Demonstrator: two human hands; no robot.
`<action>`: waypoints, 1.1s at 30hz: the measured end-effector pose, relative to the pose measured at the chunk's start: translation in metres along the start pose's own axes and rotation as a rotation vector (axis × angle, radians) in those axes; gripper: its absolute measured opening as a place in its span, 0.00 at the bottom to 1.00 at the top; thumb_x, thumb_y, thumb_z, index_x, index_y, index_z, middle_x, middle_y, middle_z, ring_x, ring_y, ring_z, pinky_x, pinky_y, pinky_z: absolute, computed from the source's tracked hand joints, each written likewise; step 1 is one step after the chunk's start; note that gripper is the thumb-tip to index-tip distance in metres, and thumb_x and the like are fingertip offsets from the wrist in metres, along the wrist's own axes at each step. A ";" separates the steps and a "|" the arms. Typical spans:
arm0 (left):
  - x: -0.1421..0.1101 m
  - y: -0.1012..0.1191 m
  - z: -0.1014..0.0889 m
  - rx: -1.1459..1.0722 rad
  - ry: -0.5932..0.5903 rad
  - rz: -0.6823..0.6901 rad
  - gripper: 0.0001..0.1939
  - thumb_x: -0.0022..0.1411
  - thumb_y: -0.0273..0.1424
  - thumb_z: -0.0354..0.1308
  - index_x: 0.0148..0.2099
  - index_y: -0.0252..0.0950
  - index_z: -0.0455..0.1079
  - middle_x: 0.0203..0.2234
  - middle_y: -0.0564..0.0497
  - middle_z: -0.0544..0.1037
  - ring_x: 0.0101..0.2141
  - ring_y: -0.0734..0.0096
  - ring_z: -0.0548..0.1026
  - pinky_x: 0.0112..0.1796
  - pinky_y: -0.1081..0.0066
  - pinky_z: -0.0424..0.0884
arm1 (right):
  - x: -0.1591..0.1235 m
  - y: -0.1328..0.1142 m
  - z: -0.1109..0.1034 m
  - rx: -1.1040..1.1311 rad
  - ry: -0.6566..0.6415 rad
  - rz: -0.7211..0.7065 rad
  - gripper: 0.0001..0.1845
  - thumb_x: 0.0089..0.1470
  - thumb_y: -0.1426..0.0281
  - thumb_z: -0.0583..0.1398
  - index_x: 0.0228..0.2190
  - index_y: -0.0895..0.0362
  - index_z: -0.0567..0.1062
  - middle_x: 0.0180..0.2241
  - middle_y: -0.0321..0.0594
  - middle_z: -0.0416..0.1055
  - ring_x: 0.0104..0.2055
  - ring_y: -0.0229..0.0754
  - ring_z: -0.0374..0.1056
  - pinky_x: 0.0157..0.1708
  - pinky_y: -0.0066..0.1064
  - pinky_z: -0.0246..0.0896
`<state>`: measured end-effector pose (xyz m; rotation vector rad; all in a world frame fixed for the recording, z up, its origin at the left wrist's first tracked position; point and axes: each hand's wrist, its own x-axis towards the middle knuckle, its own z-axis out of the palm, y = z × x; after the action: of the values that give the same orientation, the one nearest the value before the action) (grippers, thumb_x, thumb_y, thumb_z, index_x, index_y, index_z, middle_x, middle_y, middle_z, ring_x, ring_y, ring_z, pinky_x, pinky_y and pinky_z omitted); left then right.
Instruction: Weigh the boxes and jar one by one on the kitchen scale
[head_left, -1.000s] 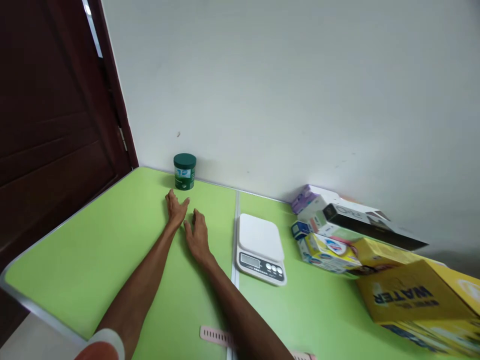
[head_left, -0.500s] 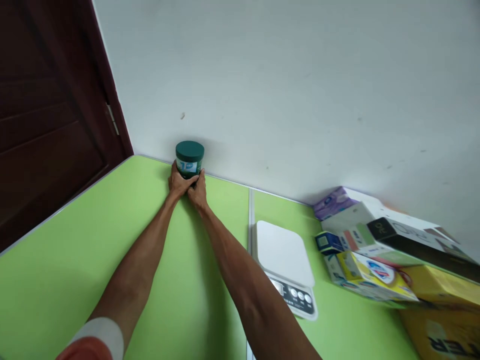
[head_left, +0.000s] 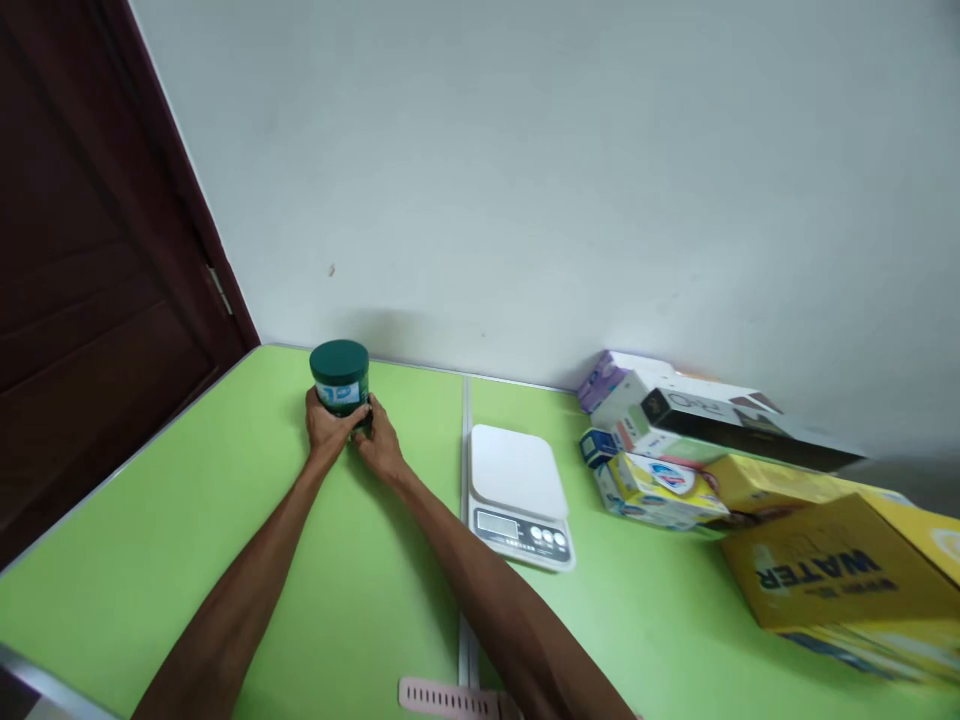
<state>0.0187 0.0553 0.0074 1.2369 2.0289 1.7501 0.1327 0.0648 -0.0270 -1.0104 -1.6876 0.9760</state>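
Note:
A dark green round jar (head_left: 340, 380) with a green lid and a blue and white label stands upright near the back edge of the table, by the wall. My left hand (head_left: 328, 425) wraps its lower left side, thumb across the front. On the lower right side my right hand (head_left: 379, 440) is closed round the same jar. The fingers behind it are hidden. To the right of my hands lies a white kitchen scale (head_left: 519, 475) with a display and buttons, its platform bare.
Several boxes are piled at the right, among them a yellow WATER carton (head_left: 825, 570), a yellow and white box (head_left: 667, 488) and a long black and white box (head_left: 735, 420). A pink perforated strap (head_left: 448, 697) lies at the bottom. A dark door (head_left: 97, 260) stands left.
The jar, held in both hands, has come slightly away from the wall towards me. My view has shifted, bringing more of the boxes and a pink strap into sight.

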 end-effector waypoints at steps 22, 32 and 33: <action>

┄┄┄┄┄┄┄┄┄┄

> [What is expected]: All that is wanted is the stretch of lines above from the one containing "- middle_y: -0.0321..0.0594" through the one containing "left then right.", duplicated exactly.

> [Expected answer]:
  - middle_y: -0.0321..0.0594
  - middle_z: -0.0416..0.1055
  - ring_x: 0.0104..0.2055
  - ring_y: -0.0229..0.0754
  - ring_z: -0.0374..0.1056
  - pinky_x: 0.0157..0.1708
  - pinky_y: -0.0066..0.1064
  - pinky_z: -0.0246..0.0896
`<state>`: measured end-effector pose (xyz m; rotation vector rad; all in a world frame fixed for the recording, z up, its origin at the left wrist's first tracked position; point and axes: each hand's wrist, its own x-axis towards the middle knuckle, its own z-axis out of the palm, y = z × x; after the action: of the values that give the same orientation, the one nearest the value before the action) (grippers, thumb_x, thumb_y, thumb_z, index_x, index_y, index_z, middle_x, middle_y, middle_z, ring_x, ring_y, ring_z, pinky_x, pinky_y and pinky_z omitted); left then right.

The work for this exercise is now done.